The phoenix-stone is insanely powerful, but it's also more dangerous than Cassandra ever guessed. The stone's magic leads all of its owners to die in fires and even drives some of them insane. Yikes.

Quote #6

The captive child would be easy prey. Above all things, Clara Wintermute would desire the magic power that would break Grisini's spell. Nothing would be simpler than to tempt her with the fire opal. It only remained for Cassandra to devise some way of speaking to Clara in her paralyzed state. It could be done; with the power of the cursed stone, it could be managed. Cassandra thought of the intricate, draining spell she would have to cast and wanted to groan with weariness. (29.31)

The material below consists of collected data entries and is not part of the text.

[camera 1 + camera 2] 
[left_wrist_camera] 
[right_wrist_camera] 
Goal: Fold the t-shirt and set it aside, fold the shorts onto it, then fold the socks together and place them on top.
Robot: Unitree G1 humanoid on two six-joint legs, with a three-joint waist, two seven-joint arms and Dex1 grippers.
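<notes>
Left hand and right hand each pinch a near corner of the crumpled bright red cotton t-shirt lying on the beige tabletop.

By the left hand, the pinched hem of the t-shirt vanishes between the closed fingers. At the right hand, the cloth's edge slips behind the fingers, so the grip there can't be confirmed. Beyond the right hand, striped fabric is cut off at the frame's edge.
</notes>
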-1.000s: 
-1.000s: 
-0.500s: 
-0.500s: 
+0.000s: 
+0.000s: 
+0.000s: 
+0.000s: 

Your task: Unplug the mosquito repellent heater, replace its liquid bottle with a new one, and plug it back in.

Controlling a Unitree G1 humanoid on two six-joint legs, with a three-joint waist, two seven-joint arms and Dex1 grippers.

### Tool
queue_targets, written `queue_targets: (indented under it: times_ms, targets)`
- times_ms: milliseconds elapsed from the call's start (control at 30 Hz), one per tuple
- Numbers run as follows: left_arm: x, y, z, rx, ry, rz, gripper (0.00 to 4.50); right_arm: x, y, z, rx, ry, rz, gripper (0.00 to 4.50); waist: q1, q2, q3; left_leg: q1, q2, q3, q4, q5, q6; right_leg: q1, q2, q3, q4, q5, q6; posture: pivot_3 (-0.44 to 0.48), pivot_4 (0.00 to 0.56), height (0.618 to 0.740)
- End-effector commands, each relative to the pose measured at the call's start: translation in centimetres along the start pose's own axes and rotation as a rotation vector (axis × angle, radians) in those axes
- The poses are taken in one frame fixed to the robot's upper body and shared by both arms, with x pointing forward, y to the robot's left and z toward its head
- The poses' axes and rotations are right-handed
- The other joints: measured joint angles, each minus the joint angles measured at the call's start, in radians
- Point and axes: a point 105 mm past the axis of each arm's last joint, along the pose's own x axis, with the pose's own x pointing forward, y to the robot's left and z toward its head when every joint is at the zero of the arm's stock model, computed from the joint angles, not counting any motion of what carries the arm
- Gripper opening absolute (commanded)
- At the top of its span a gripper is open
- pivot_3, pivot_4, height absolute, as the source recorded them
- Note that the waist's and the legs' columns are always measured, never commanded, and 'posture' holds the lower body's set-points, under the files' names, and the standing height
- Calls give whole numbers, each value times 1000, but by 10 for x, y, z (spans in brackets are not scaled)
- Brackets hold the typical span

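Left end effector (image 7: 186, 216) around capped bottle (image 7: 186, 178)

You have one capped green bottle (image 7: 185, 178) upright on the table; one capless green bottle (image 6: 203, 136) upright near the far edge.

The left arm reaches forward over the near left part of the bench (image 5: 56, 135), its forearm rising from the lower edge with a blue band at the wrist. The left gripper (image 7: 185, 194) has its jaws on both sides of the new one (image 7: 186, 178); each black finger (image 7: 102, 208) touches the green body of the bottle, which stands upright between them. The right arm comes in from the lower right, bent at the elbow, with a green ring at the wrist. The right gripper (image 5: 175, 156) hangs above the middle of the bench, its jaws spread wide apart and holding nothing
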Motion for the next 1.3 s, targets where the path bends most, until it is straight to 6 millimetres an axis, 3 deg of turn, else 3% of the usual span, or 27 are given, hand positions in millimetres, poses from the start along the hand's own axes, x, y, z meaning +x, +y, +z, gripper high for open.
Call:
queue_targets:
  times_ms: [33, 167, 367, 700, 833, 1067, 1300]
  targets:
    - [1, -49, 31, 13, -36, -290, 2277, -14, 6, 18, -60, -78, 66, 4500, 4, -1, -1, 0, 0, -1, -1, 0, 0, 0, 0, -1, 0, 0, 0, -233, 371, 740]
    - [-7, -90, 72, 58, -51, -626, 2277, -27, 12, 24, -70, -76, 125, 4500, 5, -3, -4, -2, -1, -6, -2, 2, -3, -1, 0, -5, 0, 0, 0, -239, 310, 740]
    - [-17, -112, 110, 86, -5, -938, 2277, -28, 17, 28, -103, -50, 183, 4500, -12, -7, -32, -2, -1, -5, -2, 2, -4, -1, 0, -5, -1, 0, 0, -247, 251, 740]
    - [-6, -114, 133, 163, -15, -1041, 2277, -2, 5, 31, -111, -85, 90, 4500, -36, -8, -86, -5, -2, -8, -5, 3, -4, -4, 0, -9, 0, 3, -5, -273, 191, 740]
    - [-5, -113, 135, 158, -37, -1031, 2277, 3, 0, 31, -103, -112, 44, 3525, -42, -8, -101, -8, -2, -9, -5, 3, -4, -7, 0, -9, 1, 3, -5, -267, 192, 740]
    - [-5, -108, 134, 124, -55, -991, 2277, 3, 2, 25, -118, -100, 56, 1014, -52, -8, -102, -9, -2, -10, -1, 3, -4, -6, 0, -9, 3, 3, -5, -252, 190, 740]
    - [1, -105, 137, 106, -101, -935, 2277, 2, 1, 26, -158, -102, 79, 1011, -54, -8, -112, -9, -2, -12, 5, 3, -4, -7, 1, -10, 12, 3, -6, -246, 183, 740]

Being a witch isn't all fun and games, especially for Cassandra. She doesn't use her magic to do fun or silly things—or even to impress people at parties. She has to do these long, complicated spells just so she can get one of the kids to steal the stone so she won't have to burn to death.

Quote #7

"Ah, the automaton watch!" Cassandra lifted her hands; one was bandaged like a mummy's paw. "So that's how he cast his spell on you! Years ago, I gave him that watch. He was my pupil in sorcery, Gaspare was; he pretended to love me, and I—" She shrugged. "You know how it is. Someone pretends to love you, and you give away too much." (31.21)

All of Grisini's magical power is housed in his automaton watch, which is something he received as a present from his former lover, Cassandra. She must have truly loved him if she was willing to share her magic with him—too bad he was so undeserving of it.

Quote #8

"You see how beautiful it is? And beauty is only the beginning. There's power in it—power to gain, power to heal, power to break down the barriers between minds. That's how I can speak to you. I brought you inside it, so that I could see into your heart." (31.53)

With the phoenix-stone, Cassandra can do all sorts of cool things, like heal wounds and read minds. But it's all pretty useless if she's living a lonely, isolated life, isn't it? Magic won't save her from unhappiness.

Quote #9

She was no witch, and she had no idea how to work her spell. But she had devised a ritual, and over and over she practiced it.

She began by recalling the night Cassandra's magic had brought her to life. She pictured herself swelling until she was full-size; she envisioned herself crossing the carpet and going out into the passage. (33.2-3)

Clara has never done magic before, but apparently it has something to do with wanting it badly enough. She wants to warn Parsefall and Lizzie Rose about Cassandra's scheme, so she starts to work hard to enter their dreams.

Quote #10

"It's the maze. On the Tower Room floor—the red lines that woz painted there! We been making the lines wiv our tracks—over and over—"

"It's a spell," Lizzie Rose said despairingly. "We can't leave. She cast a spell on us so we can't leave." (43.32-33)

When the kids try to leave Strachan's Ghyll in the middle of the night, they're dismayed to find that Cassandra's magic is too strong for them and they can't leave. That old witch still has some tricks up her sleeve.